In [None]:
import string
import unicodedata
import torch
import torch.nn.functional as F
from torch.nn.utils.rnn import pad_sequence

# Some name contains space, comma, or apostrophe.
characters = set(string.ascii_letters + " ,'")

token_to_index: dict[str, int] = {}
for c in characters:
    token_to_index[c] = len(token_to_index)

index_to_token: dict[int, str] = {i: c for c, i in token_to_index.items()}


def t2i(token: str) -> int:
    return token_to_index[token]


def i2t(index: int) -> str:
    return index_to_token[index]


def unicode_to_ascii(s) -> str:
    return "".join(
        c
        for c in unicodedata.normalize("NFD", s)
        if unicodedata.category(c) != "Mn" and c in characters
    )


# Returns a one-hot encoded tensor for a name.
def name_to_tensor(name: str) -> torch.Tensor:
    return (
        F.one_hot(torch.tensor([t2i(c) for c in name]), num_classes=len(characters))
        .unsqueeze(0)
        .float()
    )


def label_index_to_tensor(label_index: int, num_label: int) -> torch.Tensor:
    return (
        F.one_hot(torch.tensor(label_index), num_classes=num_label).unsqueeze(0).float()
    )


def tensor_to_label_index(tensor: torch.Tensor) -> int:
    return int(tensor.argmax(dim=1).item())


tensor = name_to_tensor("O'Connor")
print(tensor)
print(tensor.size())
print(tensor.dtype)

In [None]:
from data.names_dataset import NamesDataset

names_dataset = NamesDataset(
    data_folder="../datasets/names",
    transform_input=unicode_to_ascii,
    transform_output=name_to_tensor,
    transform_label=name_to_tensor,
)

In [None]:
def collate_fn(batch) -> tuple[list[torch.Tensor], list[torch.Tensor]]:
    inputs, labels = zip(*batch)
    return list(inputs), list(labels)

In [None]:
from torch.utils.data import DataLoader

BATCH_SIZE = 64

train_dataset, test_dataset = torch.utils.data.random_split(names_dataset, [0.85, 0.15])
print(f"Train dataset size: {len(train_dataset)}")
print(f"Test dataset size: {len(test_dataset)}")

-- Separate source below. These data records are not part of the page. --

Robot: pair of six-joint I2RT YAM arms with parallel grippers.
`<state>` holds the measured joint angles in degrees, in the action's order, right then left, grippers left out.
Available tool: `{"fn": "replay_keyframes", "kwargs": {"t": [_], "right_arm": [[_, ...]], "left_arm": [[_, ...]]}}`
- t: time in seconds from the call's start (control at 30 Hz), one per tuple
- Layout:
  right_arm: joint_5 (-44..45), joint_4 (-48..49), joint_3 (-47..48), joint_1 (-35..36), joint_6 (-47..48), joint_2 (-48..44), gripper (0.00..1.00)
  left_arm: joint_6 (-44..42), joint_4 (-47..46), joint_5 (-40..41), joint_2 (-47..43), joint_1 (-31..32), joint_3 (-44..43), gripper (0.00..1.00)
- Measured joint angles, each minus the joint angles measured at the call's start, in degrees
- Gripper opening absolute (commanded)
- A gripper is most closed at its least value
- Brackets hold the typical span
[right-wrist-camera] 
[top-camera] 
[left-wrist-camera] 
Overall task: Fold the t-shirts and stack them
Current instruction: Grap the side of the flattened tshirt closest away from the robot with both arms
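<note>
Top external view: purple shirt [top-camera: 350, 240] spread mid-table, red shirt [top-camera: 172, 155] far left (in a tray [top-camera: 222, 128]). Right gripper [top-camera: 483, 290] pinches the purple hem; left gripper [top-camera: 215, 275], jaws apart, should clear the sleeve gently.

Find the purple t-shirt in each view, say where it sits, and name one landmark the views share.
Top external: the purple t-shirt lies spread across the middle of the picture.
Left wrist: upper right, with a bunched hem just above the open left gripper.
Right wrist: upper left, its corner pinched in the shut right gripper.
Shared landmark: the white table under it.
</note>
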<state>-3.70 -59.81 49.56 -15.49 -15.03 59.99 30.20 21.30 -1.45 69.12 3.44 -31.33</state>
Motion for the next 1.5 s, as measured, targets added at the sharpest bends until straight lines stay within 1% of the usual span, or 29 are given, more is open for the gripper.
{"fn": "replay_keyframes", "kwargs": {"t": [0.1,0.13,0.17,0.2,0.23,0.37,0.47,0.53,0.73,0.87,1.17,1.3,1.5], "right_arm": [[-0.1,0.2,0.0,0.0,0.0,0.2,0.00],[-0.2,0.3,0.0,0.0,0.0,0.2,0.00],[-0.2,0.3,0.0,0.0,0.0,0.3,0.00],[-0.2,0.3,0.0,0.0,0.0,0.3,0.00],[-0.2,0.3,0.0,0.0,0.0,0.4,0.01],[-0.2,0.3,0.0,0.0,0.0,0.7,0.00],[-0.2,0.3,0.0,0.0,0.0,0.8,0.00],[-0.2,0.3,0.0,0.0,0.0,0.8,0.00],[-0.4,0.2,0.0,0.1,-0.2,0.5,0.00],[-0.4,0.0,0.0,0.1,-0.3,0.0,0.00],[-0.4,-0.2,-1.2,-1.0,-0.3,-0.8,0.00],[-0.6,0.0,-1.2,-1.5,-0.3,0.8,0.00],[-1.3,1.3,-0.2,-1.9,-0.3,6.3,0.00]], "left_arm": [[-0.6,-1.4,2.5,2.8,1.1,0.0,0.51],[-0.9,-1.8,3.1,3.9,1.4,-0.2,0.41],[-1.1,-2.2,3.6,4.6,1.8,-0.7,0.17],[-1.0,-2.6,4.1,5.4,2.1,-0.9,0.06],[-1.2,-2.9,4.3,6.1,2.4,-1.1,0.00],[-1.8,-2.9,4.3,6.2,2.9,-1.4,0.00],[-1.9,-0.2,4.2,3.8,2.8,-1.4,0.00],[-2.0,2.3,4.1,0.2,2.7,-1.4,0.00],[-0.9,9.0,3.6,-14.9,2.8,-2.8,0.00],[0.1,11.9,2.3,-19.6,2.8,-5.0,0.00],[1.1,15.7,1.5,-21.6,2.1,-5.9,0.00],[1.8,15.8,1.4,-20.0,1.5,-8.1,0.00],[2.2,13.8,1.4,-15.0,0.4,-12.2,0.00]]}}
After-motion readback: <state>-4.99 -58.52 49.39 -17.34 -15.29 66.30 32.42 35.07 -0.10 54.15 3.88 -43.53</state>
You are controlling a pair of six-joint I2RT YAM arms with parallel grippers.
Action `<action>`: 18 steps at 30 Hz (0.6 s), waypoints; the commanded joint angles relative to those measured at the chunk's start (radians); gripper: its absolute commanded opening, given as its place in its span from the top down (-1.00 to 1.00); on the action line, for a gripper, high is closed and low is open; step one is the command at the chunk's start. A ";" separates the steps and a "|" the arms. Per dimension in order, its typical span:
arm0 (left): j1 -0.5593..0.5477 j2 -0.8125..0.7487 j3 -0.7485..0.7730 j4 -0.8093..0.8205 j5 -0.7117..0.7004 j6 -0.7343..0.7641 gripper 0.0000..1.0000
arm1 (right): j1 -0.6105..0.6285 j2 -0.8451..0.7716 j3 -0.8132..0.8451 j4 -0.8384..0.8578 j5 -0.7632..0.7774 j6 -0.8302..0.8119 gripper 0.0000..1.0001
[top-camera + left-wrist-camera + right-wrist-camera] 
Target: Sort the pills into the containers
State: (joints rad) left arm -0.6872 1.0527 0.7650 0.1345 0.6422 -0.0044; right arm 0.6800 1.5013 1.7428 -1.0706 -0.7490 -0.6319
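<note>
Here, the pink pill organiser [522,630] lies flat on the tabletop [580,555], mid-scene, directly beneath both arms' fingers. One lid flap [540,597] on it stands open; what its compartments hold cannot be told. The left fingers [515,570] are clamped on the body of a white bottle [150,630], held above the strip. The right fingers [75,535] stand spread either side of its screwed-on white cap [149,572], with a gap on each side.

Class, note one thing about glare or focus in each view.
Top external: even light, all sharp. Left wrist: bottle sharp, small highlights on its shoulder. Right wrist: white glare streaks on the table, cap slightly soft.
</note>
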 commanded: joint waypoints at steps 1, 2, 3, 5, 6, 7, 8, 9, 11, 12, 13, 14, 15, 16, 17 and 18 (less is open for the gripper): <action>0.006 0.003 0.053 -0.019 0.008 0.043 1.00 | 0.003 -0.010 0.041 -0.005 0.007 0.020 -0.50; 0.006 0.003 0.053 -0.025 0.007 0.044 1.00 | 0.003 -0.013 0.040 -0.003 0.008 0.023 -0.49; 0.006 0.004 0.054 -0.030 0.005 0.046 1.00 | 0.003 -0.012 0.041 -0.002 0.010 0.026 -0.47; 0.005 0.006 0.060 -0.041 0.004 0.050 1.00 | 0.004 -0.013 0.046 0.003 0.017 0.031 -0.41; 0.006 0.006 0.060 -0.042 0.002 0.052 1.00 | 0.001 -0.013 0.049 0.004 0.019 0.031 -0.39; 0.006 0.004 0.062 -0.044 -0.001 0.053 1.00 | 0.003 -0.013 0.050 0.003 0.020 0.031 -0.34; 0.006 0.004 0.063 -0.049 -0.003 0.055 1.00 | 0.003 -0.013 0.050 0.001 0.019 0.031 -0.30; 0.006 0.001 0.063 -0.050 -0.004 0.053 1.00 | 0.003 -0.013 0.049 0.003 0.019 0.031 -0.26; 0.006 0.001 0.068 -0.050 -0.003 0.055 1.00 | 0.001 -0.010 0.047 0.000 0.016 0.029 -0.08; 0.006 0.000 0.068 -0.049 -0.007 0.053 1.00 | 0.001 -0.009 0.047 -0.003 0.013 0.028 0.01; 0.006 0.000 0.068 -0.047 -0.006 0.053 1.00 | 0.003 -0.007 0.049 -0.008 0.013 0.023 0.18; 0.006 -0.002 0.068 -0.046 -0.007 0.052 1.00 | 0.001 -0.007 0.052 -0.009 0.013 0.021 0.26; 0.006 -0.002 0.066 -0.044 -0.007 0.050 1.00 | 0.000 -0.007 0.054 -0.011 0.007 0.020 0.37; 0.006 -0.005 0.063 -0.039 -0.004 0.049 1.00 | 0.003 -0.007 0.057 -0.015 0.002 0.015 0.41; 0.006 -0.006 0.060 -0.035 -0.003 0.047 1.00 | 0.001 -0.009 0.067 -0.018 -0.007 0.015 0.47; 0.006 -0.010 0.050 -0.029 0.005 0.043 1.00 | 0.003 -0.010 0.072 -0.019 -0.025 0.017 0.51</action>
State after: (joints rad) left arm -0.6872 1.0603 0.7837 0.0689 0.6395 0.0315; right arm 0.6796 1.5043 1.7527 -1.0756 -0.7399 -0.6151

train_dataloader = DataLoader(
    dataset=train_dataset, batch_size=BATCH_SIZE, shuffle=True, collate_fn=collate_fn
)

test_dataloader = DataLoader(
    dataset=test_dataset, batch_size=BATCH_SIZE, shuffle=False, collate_fn=collate_fn
)

train_features, train_labels = next(iter(train_dataloader))
print(train_features)
print(train_labels)
print(len(train_features))
print(len(train_labels))
print(train_features[0].size())
print(train_labels[0].size())


In [None]:
import torch.nn as nn


class NamesClassifier(nn.Module):
    def __init__(self, input_size, hidden_size, output_size):
        super(NamesClassifier, self).__init__()
        self.rnn = nn.RNN(
            input_size=input_size, hidden_size=hidden_size, batch_first=True
        )
        self.h2o = nn.Linear(hidden_size, output_size)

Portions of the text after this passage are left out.